Que penser des Repères canadiens sur l’alcool et la santé produits par le Centre canadien sur les dépendances et l’usage de substances (CCDUS) ? Cet organisme a-t-il exagéré en fixant un seuil de consommation à faible risque à deux verres par semaine (non, non, pas par jour, par semaine !) ? Certains médecins ont vertement critiqué ce document, alors que l’Association pour la santé publique du Québec, un organisme indépendant qui regroupe les spécialistes dans ce domaine, a accueilli favorablement ses conclusions.
Plusieurs commentateurs y ont vu le signe d’une dérive moralisatrice vers un monde de plus en plus aseptisé, où des « ayatollahs de la santé » veulent nous faire vivre vieux, mais sans plaisir.
De fait, ne cherchez pas la notion de plaisir dans le résumé grand public. À la place des fameuses pastilles de goût de la SAQ, vous y trouverez des pastilles allant du vert au rouge, qui vous permettront d’estimer à quel point votre consommation pourrait être risquée. Mais ne cherchez pas de police des mœurs non plus : ces « repères » sont exactement ça, des repères. Par rapport aux risques. Pas des obligations relativement à ce qui « peut » être consommé.
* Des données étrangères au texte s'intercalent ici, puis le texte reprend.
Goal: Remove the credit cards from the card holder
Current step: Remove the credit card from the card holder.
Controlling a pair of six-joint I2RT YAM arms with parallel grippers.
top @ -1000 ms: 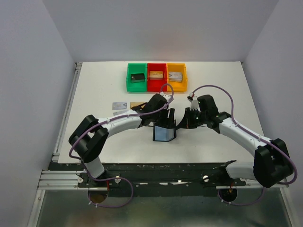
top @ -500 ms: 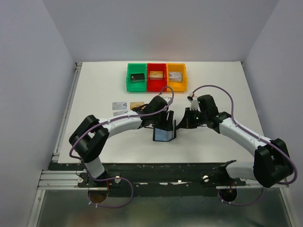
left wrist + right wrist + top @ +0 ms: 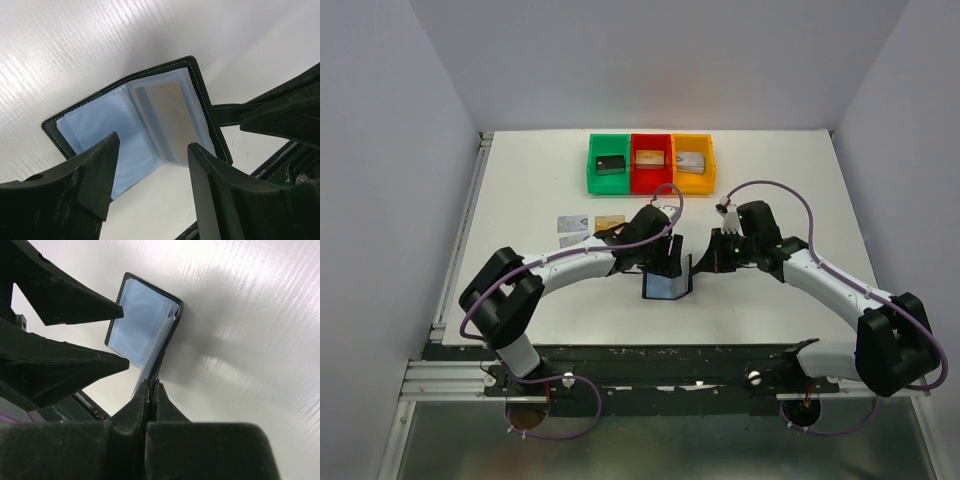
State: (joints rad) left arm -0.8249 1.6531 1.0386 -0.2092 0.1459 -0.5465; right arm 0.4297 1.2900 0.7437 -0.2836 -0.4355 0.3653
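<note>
1. Our left arm point(image 3: 580, 262) has swung lower, bringing the spread left gripper point(image 3: 152, 150) over the card holder point(image 3: 95, 125), which lies open on the table point(image 3: 520, 200) between both arms.
2. Our right gripper point(image 3: 151, 386) stays pinching its cover.
3. A silver-grey credit card point(image 3: 162, 120) remains sleeved, so it is likely next out.

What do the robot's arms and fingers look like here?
The left arm and right arm match: white links between bulky black joints, a thin purple cable looping alongside each. The left fingers and right fingers are matte black wedges tapering toward the tips, with scuffed surfaces.
</note>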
Comme nombre d’entre vous, j’aime le bon vin, et l’idée d’y renoncer totalement, ou d’en boire seulement 1 ou 2 verres par semaine, ne m’emballe pas. La recommandation établie par le Canada en 2011 faisait nettement plus mon affaire, avec un seuil de faible risque de 10 « verres standards » par semaine pour les femmes. Pour les hommes, la dégringolade est encore plus à pic : on parle maintenant de 2 verres par semaine plutôt que… 15 ! Il y a de quoi trouver ça raide.
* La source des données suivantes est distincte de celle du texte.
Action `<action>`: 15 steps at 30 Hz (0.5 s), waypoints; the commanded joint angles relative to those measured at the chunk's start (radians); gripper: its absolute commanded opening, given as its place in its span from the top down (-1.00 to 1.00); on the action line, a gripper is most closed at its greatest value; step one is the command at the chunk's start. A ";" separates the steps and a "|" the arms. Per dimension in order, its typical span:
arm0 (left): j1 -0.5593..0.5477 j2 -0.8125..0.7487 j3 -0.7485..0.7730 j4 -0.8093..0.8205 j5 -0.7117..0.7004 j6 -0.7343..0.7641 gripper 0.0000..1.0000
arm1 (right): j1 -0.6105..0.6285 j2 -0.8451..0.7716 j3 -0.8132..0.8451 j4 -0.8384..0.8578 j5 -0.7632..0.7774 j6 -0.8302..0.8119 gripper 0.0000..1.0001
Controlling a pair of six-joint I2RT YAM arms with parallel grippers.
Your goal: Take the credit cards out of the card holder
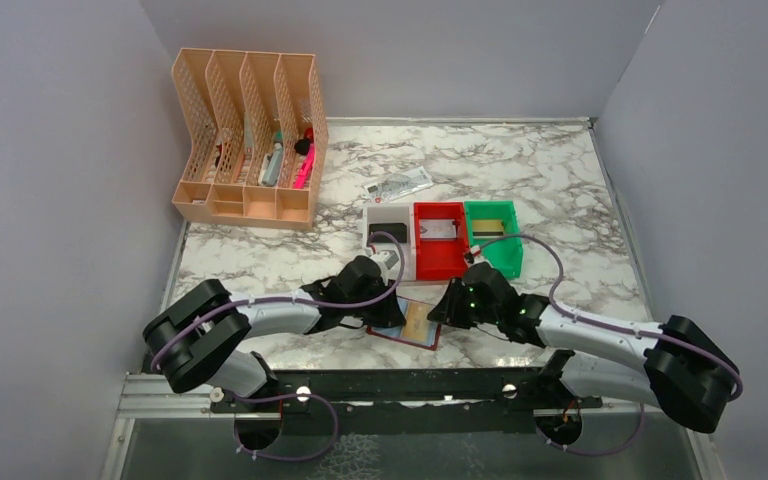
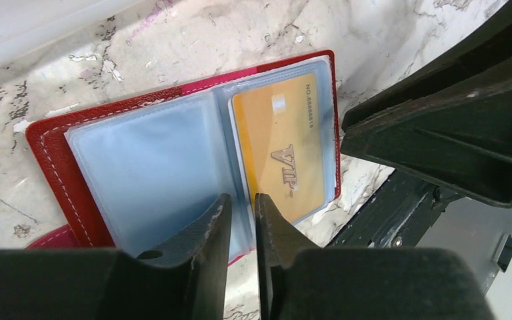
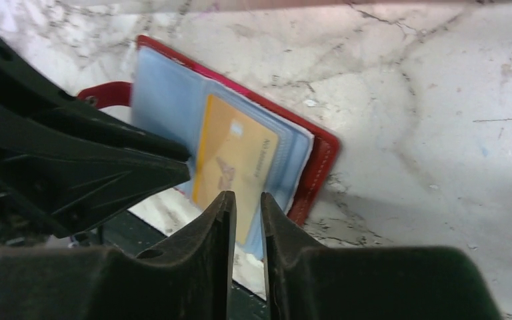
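Both the left end effector [image 2: 243,201] and right end effector [image 3: 248,198] hover just above the open card holder [image 2: 50,157] on the table [image 1: 560,170], jaws slightly parted, gripping nothing; one gold credit card [image 2: 280,143] sits sleeved inside.

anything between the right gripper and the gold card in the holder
Only the clear sleeve covering the gold card in the open card holder. The right gripper is at its near edge; the left gripper sits beside.

Marble-patterned bench [image 1: 560,180]. Far left: peach plastic slotted file organiser [image 1: 248,135], upright, pens and a pink marker [image 1: 303,170] inside. Mid-bench, a touching row: white bin [image 1: 369,235], red bin [image 1: 418,245], green bin [image 1: 513,245]. White printed flat tag [image 1: 398,186] lies just behind them.
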 commanded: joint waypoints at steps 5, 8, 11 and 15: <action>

Pourtant, ces nouveaux chiffres du CCDUS semblent avoir bien de l’allure. Je vous explique pourquoi, mais aussi ce qu’il faut en retenir vraiment.
Calculer le risque
D’abord, de quel risque parle-t-on au juste : celui de mourir prématurément ou de devenir invalide à cause de l’alcool, en fonction des quantités consommées. Ce qui peut se produire en ayant par exemple une cirrhose, un cancer du sein ou un accident qu’on n’aurait peut-être pas eu autrement — puisque l’alcool augmente les risques de tout cela. Le CCDUS a calculé quelle consommation d’alcool correspondrait à un risque que la population considérerait comme « acceptable » pour un geste volontaire. Pour cela, l’organisme s’est servi du même barème que le Royaume-Uni, l’Europe et l’Australie, soit un risque de 1 décès sur 100 attribuable à la consommation d’alcool, un chiffre qui vient d’une série d’études menées depuis les années 1960 et qui avait déjà été utilisé pour les recommandations de 2011.
Autrement dit, les experts du CCDUS n’ont pas fixé des niveaux de risque particulièrement bas, même si c’est le procès d’intention que beaucoup de gens leur font.
La démarche suivie par le CCDUS est expliquée dans un document intitulé Risque à vie de décès et d’invalidité attribuables à l’alcool et repose sur une modélisation mathématique. Le Royaume-Uni, l’Europe et l’Australie utilisent aussi cette manière de procéder.
Choisir les mots
Plutôt que d’établir ce qui « peut être consommé », le Canada définit depuis 2011 des seuils séparant une consommation à « faible risque » d’une consommation à « risque modéré », comme le font aussi par exemple la France, le Royaume-Uni ou l’Australie.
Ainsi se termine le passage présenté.